Scan the entries and copy each line where the word "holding" is present.

[Dataset items]
☆ ☆ ☆

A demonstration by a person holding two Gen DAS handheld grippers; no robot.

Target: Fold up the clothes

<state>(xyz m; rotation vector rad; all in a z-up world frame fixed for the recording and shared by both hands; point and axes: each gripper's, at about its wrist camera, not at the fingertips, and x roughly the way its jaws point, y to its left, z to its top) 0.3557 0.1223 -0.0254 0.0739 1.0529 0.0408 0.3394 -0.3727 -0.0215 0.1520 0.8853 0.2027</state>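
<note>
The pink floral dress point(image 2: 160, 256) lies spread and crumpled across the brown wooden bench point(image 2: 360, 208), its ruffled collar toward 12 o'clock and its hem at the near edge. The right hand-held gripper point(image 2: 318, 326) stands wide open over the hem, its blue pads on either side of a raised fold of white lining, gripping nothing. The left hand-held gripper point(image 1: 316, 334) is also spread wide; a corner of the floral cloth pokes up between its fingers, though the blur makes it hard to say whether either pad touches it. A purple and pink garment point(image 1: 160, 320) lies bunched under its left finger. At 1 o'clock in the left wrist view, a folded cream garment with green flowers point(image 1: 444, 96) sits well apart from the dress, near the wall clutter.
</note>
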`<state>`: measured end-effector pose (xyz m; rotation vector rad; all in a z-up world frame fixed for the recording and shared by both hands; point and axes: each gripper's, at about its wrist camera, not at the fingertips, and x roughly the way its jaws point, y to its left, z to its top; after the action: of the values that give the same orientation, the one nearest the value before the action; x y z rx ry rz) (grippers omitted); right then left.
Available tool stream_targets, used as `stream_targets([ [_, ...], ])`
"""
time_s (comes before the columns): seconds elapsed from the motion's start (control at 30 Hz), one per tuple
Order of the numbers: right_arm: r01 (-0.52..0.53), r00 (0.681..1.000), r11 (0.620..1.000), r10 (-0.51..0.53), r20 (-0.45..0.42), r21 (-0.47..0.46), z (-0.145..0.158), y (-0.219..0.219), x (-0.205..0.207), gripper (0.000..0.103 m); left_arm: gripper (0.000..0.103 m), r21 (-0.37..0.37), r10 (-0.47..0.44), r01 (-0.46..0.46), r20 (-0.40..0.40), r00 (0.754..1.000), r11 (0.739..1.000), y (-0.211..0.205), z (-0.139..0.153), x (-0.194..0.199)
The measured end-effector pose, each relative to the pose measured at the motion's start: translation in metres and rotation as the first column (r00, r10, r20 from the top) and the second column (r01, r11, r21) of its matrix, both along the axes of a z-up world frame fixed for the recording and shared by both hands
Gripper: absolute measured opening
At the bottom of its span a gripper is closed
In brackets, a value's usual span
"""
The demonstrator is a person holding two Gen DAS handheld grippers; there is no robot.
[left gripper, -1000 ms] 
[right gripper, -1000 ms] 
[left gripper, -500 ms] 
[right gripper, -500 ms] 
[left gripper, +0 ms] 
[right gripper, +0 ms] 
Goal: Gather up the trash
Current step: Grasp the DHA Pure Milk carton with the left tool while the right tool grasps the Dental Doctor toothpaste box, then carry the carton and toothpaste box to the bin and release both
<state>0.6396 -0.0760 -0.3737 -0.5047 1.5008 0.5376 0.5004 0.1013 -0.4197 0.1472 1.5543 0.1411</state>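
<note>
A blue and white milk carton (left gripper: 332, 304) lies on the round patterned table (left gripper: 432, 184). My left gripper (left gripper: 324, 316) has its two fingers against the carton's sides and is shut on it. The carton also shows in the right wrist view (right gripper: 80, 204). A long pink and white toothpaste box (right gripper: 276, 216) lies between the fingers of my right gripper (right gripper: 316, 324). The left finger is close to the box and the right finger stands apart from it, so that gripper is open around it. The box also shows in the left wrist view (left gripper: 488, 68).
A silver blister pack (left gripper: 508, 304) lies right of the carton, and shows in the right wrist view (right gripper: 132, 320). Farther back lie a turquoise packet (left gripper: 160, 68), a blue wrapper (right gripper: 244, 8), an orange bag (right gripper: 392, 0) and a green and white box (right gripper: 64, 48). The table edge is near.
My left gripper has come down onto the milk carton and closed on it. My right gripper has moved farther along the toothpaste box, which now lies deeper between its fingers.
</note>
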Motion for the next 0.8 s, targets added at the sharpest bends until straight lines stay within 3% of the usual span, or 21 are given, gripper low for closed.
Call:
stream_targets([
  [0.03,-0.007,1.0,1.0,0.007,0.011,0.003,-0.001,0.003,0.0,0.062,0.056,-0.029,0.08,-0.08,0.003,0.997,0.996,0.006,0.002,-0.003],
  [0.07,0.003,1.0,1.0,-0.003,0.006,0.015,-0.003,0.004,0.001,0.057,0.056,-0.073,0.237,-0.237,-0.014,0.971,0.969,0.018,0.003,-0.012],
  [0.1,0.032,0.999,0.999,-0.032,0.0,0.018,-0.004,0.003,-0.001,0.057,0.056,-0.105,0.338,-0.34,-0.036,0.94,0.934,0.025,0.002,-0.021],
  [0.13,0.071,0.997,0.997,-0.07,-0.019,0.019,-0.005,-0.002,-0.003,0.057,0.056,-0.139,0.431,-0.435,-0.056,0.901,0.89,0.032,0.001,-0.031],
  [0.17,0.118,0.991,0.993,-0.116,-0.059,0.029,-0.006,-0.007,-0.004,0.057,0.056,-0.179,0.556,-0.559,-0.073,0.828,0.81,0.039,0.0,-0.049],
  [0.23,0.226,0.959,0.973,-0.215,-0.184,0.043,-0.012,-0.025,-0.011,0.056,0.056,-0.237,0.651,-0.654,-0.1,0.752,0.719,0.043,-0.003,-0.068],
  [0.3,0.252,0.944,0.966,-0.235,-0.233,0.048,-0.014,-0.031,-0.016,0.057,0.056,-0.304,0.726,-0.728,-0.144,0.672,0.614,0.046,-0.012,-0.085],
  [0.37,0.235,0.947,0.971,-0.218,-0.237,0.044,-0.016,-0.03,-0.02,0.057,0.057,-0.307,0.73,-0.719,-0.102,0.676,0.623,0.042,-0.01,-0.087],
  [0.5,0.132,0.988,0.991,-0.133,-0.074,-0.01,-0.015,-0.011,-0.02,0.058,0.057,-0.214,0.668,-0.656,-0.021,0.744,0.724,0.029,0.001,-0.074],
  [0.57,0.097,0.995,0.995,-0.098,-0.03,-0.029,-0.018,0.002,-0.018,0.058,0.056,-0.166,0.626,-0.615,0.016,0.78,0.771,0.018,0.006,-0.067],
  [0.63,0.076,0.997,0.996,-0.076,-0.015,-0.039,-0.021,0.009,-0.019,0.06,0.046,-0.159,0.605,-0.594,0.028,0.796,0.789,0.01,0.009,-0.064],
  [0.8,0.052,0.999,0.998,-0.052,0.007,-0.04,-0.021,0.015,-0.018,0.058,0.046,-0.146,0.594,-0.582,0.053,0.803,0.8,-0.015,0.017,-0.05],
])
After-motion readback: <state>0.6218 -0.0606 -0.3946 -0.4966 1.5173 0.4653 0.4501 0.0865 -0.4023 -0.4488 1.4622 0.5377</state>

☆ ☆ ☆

» ANSWER SPACE
A demonstration by a person holding two Gen DAS handheld grippers; no robot.
The demonstrator is a person holding two Gen DAS handheld grippers; there is no robot.

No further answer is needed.